> [Required work] Line by line, reproduce the material below exactly.

> [Dataset extract]

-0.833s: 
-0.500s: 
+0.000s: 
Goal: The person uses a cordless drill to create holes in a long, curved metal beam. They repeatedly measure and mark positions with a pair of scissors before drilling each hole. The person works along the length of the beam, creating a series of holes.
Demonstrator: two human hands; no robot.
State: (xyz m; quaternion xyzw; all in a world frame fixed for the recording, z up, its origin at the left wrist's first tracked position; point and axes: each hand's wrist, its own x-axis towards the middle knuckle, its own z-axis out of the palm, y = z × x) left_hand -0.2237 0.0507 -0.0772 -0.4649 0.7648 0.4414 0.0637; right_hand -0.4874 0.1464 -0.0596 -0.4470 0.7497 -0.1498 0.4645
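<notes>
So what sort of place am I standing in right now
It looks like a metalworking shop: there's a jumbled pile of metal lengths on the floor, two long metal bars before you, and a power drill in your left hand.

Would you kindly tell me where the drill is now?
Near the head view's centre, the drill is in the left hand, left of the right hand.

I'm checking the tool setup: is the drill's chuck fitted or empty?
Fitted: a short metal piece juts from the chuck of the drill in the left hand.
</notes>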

> [Completed task]
-0.833s: 
-0.500s: 
+0.000s: 
Goal: The person uses a cordless drill to create holes in a long, curved metal beam. They repeatedly measure and mark positions with a pair of scissors before drilling each hole. The person works along the length of the beam, creating a series of holes.
Demonstrator: two human hands; no robot.
State: (xyz m; quaternion xyzw; all in a world frame fixed for the recording, z up, its origin at the left wrist's first tracked position; point and axes: each hand's wrist, its own x-axis towards the middle knuckle, its own z-axis out of the palm, y = z × x) left_hand -0.2237 0.0507 -0.0772 -0.4649 0.7648 0.4414 0.0637; right_hand -0.4874 0.1464 -0.0596 -0.4470 0.7497 -0.1498 0.4645
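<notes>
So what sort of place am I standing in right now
It looks like a metalworking shop: there's a jumbled pile of metal lengths on the floor, two long metal bars before you, and a power drill in your left hand.

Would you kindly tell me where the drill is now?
Near the head view's centre, the drill is in the left hand, left of the right hand.

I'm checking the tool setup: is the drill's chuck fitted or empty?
Fitted: a short metal piece juts from the chuck of the drill in the left hand.
</notes>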

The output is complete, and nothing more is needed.